The only value add that I can think of is that if your organization also has people who've been developers, and who stay up-to-speed on current development technologies, you have an additional benefit in that you can communicate real solutions to real developers, not just real findings.

What scares me about the low-hanging-fruit problem is that we have to be able to justify to whomever the additional manual resources required to find the remaining 10%. When you look at sheer numbers, I would suspect that a moderately-complex web application with no concern initially for security may have on the order of 100 semantic flaws. The tools the vendors sell (for really cheap) will get the 90% of the LHF. Our really expensive processes might find the remaining 10% (or some subset, thereof). That remaining 10% may be the most dangerous, but to somebody who isn't intimately aware of the value of that remaining 10%, it's just 10 remaining flaws - no big deal (and that's assuming you have the opportunity to show the customer what the tool missed).

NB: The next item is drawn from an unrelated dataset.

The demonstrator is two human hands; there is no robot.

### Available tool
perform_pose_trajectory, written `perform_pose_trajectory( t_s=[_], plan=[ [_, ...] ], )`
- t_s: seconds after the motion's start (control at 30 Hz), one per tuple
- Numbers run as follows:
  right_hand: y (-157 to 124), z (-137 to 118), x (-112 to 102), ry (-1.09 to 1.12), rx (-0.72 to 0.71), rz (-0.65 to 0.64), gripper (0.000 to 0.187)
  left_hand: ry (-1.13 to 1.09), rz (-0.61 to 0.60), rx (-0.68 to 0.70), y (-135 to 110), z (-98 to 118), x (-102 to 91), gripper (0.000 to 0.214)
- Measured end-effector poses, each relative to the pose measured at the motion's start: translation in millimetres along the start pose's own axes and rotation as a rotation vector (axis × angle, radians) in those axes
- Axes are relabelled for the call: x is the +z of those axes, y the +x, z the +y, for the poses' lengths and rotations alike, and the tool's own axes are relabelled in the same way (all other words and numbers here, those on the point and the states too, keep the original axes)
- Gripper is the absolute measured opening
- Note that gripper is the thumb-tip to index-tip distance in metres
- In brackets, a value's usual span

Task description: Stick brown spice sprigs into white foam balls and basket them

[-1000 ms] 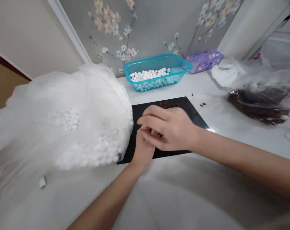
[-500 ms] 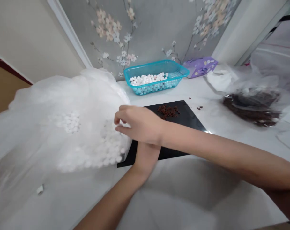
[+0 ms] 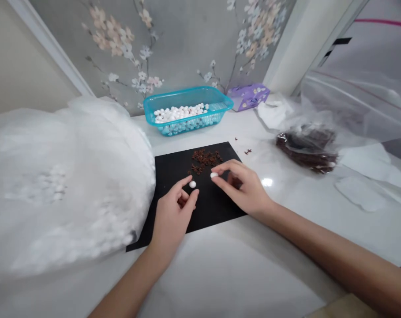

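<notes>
My right hand pinches a small white ball between thumb and index fingertip, above the black mat. My left hand is open, thumb and index finger apart around a second white ball. That ball seems to sit on the mat close to the index fingertip, and I cannot tell whether it touches. Just beyond both hands lies a loose pile of small reddish-brown pieces. On the left, a large translucent white bag full of white balls overlaps the mat's edge.
A teal plastic basket of white balls stands by the floral wall, beside a purple package. To the right are a clear bag of dark brown pieces and crumpled plastic. A few brown pieces lie loose on the white table.
My right hand has drawn back from the white bag to above the mat, now holding a white ball. My crossed arms have parted, and the view has shifted rightward.
</notes>
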State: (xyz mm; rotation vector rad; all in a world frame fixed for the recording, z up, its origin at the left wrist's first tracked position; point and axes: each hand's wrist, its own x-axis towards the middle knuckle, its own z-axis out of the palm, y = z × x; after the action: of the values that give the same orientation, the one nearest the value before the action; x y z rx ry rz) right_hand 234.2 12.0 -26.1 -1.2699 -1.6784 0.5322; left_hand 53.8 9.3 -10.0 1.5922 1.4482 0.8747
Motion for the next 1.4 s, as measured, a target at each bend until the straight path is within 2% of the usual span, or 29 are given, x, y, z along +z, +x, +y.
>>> perform_pose_trajectory(
  t_s=[0.07, 0.23, 0.37, 0.53, 0.63, 0.77, 0.87, 0.97, 1.03, 1.23, 1.4],
  plan=[
    [-1, -2, 2, 0.020, -0.035, -0.049, 0.013, -0.002, -0.012, 0.006, 1, 1, -0.8, 0.042],
    [-1, -6, 2, 0.015, -0.069, -0.156, 0.010, -0.004, -0.032, -0.047, 1, 2, -2.2, 0.024],
    [-3, -7, 0, 0.018, -0.080, -0.174, 0.008, -0.041, -0.022, -0.061, 1, 3, -2.3, 0.025],
    [-5, -7, 1, 0.025, -0.128, -0.181, 0.008, -0.015, -0.125, -0.010, 0, 4, -0.7, 0.029],
    [-6, -6, 2, -0.002, -0.158, -0.205, 0.008, -0.011, -0.140, 0.018, 1, 3, -0.2, 0.026],
    [-7, -9, 2, -0.041, -0.223, -0.238, 0.009, -0.072, -0.137, -0.022, 2, 1, -0.5, 0.026],
    [-2, -11, 4, -0.039, -0.211, -0.235, 0.016, -0.218, -0.063, -0.050, 4, 1, -0.7, 0.026],
    [11, -10, 12, -0.110, -0.132, -0.140, 0.014, -0.376, 0.118, -0.118, 7, 0, -1.1, 0.029],
    [21, -8, 21, -0.212, -0.096, -0.077, 0.012, -0.453, 0.197, -0.147, 8, 0, -1.4, 0.031],
    [40, -9, 44, -0.393, -0.006, -0.118, 0.012, -0.535, 0.222, -0.144, 7, 2, -1.9, 0.029],
    [43, -7, 43, -0.291, 0.010, -0.141, 0.010, -0.527, 0.199, -0.147, 6, 1, -2.1, 0.029]
  ],
)
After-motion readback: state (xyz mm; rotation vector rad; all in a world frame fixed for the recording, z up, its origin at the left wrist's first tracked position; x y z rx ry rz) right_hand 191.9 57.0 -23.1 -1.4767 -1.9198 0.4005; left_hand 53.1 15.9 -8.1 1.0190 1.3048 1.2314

I hate to say it, but as much as the tools are helping us to do our job, because we can't apply real money-saving metrics to our work, and we can't differentiate our lingo from the vendors, the vendors may squeeze us out of our very own space. For example, XSRF is a purely logical flaw. However, I'm aware of at least one application scanner that mis-categorizes a URL injection flaw as XSRF. So they can put in their sales sheet that they find the buzzword of the week, when it indeed isn't true.